Ces suppressions de postes, qui se traduiront par des départs volontaires, ont été annoncées mercredi 29 janvier par la direction de la société lors d’un comité central d’entreprise (CCE).
Une porte-parole de TAS, contactée par l’agence Reuters, a indiqué qu’« il ne s’agit pas d’un plan social », puisque ces destructions d’emploi s’inscrivent dans le plan de compétitivité annoncé en décembre. À travers celui-ci, dont l’objectif est de réduire de 20 % les coûts d’ici à mi-2015, Thales et Finmeccanica se sont fixé des objectifs commerciaux : vendre 3 satellites de télécommunications cette année. D’après Les Echos, si ces objectifs ne sont pas atteints, les pertes d’emplois seront plus lourdes, et moins lourdes à l’inverse.
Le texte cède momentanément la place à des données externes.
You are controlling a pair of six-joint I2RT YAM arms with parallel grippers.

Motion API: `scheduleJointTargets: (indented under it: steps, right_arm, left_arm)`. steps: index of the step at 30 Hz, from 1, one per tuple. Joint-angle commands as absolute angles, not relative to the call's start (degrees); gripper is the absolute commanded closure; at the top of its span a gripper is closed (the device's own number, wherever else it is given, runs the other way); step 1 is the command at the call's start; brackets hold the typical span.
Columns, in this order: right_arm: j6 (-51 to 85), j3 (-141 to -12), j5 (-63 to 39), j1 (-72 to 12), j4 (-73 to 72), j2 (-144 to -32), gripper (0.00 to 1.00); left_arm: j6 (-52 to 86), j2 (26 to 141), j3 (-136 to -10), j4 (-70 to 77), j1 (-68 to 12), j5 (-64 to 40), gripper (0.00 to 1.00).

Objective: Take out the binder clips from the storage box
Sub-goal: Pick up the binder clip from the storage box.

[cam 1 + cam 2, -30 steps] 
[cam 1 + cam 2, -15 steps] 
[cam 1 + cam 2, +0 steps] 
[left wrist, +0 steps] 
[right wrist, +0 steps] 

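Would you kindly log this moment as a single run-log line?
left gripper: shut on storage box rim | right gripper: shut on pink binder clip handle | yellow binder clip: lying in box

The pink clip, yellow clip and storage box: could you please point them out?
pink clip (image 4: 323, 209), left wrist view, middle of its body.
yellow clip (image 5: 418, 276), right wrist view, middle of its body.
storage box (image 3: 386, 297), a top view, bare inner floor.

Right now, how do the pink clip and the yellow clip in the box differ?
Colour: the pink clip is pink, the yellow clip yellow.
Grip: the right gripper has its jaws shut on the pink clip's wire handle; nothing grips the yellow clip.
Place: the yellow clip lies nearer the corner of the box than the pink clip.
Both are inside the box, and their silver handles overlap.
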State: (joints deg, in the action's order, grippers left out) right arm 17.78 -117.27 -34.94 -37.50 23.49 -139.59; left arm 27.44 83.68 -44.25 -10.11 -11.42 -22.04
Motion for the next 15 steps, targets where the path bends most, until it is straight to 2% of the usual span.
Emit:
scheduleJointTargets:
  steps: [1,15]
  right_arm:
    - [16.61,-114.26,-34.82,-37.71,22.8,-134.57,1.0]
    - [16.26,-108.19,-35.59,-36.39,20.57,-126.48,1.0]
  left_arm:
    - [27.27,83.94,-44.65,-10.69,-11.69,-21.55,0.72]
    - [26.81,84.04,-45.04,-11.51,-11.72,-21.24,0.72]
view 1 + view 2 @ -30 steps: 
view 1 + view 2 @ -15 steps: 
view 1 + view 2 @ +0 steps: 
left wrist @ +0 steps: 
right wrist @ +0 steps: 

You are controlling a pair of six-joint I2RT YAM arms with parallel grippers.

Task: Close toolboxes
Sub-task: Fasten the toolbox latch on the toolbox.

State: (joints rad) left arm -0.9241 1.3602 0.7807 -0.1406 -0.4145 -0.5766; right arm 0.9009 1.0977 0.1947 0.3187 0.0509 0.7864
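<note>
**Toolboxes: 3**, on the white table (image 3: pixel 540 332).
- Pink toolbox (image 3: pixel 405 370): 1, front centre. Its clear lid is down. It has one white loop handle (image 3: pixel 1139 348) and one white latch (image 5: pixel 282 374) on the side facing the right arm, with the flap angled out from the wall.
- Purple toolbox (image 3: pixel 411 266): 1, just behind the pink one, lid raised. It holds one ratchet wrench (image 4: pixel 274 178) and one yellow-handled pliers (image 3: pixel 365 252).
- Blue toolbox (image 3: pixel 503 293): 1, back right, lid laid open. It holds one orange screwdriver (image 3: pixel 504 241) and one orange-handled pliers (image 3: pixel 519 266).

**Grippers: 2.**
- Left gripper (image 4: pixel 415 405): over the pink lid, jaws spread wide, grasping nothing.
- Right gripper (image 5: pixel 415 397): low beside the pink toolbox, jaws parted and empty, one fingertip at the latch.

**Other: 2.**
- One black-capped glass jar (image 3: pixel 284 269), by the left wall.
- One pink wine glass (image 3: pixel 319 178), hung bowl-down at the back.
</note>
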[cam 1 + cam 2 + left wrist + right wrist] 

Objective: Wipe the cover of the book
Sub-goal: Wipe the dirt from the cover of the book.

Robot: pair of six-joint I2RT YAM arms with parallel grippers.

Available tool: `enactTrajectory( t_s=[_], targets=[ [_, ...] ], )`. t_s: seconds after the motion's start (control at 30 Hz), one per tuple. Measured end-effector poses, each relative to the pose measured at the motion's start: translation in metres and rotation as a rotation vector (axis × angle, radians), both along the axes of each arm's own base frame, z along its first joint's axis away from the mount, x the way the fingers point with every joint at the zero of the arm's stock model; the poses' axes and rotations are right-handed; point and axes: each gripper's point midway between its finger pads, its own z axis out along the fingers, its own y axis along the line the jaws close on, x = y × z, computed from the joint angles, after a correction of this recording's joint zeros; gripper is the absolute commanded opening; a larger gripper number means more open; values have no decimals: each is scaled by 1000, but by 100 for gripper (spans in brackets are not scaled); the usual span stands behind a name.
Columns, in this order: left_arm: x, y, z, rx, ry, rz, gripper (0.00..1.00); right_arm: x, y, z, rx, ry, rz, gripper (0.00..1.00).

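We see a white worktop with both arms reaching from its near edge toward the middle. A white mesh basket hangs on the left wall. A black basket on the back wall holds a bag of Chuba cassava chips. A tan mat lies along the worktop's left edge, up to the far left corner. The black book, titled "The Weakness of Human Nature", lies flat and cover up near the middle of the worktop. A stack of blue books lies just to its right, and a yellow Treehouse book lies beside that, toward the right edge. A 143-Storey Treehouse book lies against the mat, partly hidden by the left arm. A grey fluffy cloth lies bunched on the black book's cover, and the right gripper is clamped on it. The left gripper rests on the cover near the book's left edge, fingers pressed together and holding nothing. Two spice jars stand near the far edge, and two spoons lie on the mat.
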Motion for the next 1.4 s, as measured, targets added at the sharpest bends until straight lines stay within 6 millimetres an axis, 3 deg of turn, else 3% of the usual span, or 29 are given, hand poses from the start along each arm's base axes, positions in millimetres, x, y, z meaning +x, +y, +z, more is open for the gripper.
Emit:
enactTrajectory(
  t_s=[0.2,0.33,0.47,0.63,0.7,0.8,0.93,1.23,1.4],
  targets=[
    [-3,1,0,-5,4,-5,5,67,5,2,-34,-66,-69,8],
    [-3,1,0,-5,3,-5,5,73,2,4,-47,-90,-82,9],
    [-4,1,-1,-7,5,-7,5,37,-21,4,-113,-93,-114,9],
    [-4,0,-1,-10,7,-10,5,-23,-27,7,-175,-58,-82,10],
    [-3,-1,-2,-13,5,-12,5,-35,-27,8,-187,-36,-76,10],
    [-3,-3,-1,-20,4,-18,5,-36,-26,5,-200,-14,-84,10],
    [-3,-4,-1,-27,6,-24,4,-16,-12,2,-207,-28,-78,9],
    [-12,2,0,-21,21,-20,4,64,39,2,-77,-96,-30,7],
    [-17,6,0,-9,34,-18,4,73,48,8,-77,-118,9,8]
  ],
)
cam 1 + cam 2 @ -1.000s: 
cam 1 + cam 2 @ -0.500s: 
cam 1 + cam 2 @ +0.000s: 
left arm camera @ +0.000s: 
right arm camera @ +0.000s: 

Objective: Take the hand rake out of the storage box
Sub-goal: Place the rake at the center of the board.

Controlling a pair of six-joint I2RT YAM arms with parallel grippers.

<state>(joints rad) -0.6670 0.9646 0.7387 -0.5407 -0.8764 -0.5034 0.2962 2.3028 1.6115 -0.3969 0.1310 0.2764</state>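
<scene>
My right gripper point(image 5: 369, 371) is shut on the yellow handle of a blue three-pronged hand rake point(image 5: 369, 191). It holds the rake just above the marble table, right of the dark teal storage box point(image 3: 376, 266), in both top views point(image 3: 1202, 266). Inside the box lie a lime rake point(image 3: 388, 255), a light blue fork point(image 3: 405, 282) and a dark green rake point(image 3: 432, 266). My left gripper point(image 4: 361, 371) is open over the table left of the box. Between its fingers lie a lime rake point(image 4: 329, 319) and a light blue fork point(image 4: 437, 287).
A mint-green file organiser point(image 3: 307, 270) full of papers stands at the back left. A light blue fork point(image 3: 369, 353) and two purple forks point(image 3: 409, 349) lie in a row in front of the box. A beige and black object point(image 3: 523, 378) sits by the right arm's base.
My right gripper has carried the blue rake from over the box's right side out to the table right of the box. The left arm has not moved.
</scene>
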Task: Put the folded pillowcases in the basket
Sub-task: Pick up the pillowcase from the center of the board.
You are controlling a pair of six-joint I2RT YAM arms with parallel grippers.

TAS possède deux établissements en France, à Cannes (1 900 salariés) et à Toulouse (2 400 salariés).
Par ailleurs, le quotidien économique précise que les autres filiales étrangères seront touchées, notamment en Belgique et en Espagne.
Thales Alenia Space souffre d’une concurrence sévère sur le segment des satellites de communications, en partie du fait de la parité euro dollar. Sur les neuf premiers mois de 2013, l’entreprise a enregistré un repli marqué des commandes de satellites de télécommunications. En Europe, le secteur spatial traverse une période difficile. À l’image de TAS, l’activité spatiale d’Airbus Group (anciennement Astrium) est en pleine restructuration.